Comparison of Humeral Head Versus Iliac Crest Bone Marrow Aspirate Concentrate in Patients Undergoing Arthroscopic Rotator Cuff Repair.
Academic Article
Overview
abstract
The purpose of this exploratory pilot study was to compare the composition of humeral head (HH) and iliac crest (IC) bone marrow aspirates (BMA) and establish a framework for evaluating bone marrow aspirate concentrate (BMAC) in arthroscopic rotator cuff repair (RCR). Fifteen patients (mean age of 60, range: 41-74) with full-thickness RC tears underwent arthroscopic RCR with BM aspiration (30 mL) from both the HH and IC. Mononuclear cells (MNCs) before and after concentration, colony-forming units (CFUs), and connective tissue progenitor cells (CTPs) after concentration were quantified.
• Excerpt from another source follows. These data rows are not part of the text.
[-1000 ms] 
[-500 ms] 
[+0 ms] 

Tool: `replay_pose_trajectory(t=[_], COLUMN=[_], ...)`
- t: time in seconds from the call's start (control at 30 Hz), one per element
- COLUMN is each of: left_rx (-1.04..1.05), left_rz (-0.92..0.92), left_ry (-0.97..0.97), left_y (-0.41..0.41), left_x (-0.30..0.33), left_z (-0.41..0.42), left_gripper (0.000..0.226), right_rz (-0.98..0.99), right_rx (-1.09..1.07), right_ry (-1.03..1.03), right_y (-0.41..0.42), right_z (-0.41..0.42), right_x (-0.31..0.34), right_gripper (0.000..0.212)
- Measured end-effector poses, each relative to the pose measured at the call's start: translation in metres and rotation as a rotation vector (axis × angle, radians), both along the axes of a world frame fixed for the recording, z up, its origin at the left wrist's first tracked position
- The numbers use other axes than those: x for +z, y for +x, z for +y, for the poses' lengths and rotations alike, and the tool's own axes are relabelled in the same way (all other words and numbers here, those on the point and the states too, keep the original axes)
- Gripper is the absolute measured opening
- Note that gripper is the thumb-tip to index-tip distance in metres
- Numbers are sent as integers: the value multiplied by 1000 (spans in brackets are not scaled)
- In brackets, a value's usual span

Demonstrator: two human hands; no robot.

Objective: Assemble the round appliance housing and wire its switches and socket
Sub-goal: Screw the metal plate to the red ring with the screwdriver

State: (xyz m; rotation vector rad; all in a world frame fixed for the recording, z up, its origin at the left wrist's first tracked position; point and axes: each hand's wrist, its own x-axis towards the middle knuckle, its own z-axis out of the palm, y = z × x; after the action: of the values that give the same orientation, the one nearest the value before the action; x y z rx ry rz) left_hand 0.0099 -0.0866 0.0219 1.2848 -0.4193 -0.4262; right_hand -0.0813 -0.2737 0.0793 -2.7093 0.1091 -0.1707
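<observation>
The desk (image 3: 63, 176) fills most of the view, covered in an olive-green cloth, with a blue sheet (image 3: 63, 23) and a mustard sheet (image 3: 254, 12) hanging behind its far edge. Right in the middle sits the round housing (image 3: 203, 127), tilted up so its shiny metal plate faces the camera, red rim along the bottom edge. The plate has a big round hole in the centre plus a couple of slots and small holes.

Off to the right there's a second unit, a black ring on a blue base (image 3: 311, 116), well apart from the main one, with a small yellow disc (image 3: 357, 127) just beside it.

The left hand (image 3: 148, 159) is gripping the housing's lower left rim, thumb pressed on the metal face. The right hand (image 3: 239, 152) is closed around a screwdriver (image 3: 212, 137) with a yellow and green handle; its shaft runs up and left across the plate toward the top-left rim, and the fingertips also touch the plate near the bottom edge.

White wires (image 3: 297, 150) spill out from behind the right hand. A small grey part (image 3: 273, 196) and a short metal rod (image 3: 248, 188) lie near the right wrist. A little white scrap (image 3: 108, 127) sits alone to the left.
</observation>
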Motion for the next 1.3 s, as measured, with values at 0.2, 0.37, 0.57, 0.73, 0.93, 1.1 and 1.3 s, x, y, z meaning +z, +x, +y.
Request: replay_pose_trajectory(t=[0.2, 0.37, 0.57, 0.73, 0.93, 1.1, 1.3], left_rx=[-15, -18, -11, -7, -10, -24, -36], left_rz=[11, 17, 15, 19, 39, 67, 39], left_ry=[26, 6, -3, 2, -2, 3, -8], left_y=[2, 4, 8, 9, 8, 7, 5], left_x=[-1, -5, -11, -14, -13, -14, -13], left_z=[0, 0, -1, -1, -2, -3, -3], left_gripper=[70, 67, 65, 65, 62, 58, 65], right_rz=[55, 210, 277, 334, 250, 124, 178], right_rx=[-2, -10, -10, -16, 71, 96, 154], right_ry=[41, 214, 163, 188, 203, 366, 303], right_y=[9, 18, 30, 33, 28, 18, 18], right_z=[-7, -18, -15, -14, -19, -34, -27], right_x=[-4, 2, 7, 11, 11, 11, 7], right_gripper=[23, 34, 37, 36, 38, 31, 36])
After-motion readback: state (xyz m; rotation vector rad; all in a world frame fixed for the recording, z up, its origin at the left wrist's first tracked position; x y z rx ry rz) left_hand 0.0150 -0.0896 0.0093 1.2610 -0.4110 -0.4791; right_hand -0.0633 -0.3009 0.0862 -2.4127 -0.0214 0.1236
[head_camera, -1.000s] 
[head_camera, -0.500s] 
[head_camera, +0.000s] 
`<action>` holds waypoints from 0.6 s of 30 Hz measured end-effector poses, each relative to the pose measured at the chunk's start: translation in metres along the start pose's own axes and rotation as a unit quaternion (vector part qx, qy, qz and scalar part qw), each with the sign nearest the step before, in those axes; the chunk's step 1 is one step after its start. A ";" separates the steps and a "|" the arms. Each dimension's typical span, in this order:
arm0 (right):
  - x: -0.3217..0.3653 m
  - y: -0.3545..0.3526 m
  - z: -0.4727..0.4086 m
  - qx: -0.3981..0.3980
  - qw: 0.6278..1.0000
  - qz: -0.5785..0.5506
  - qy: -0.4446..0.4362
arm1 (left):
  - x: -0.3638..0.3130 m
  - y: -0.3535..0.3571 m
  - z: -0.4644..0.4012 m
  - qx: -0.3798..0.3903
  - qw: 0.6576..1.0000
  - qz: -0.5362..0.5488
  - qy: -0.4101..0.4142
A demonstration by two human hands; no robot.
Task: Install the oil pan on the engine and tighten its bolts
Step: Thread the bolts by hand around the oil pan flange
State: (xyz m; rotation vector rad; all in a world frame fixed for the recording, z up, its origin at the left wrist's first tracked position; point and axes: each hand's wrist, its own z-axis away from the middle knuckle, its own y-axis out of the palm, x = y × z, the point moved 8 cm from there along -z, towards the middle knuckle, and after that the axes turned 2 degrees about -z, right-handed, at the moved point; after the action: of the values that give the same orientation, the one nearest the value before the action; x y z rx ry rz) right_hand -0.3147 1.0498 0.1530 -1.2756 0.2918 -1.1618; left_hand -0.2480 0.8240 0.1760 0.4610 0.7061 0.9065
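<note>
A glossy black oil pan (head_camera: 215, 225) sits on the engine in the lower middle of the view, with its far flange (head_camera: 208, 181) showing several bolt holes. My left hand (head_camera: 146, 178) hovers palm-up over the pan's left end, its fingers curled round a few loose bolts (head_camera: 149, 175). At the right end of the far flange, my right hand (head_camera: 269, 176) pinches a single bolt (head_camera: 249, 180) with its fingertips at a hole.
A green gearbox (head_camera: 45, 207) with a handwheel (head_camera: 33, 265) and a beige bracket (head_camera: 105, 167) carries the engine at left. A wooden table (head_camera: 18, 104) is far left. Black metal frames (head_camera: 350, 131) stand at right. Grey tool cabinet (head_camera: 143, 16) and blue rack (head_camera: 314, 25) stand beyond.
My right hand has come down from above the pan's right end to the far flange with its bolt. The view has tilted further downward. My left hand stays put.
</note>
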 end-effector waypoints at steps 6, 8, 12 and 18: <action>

IC BMAC was injected at the site of RCR. A control cohort underwent RCR without BMAC. MRI analysis, dynamometer strength testing, range of motion, and ASES scores were assessed up to 12 months. Pre-centrifugation MNC counts were similar between HH and IC (17.4 vs. 13.4 MNC/mL, p = 0.18). After centrifugation, IC demonstrated higher MNC concentration (64.6 vs. 29.7 MNC/mL, p = 0.014). CFUs did not differ significantly (1896 vs. 1047, p = 0.17). Total CTPs were higher in IC (8338 vs. 3430, p = 0.035), although live CTPs were not significantly different (6013 vs. 2779, p = 0.054). No significant associations were found between the number CTPs or CFUs and tendon healing on MRI. IC yields greater CTPs than HH, supporting its role as a preferred BMA source. However, BMAC augmentation was not associated with measurable differences in tendon healing or clinical outcomes at 12 months, which may be due to the limited sample size. Further studies are needed to refine cell isolation and optimize BMAC protocols for RCR augmentation.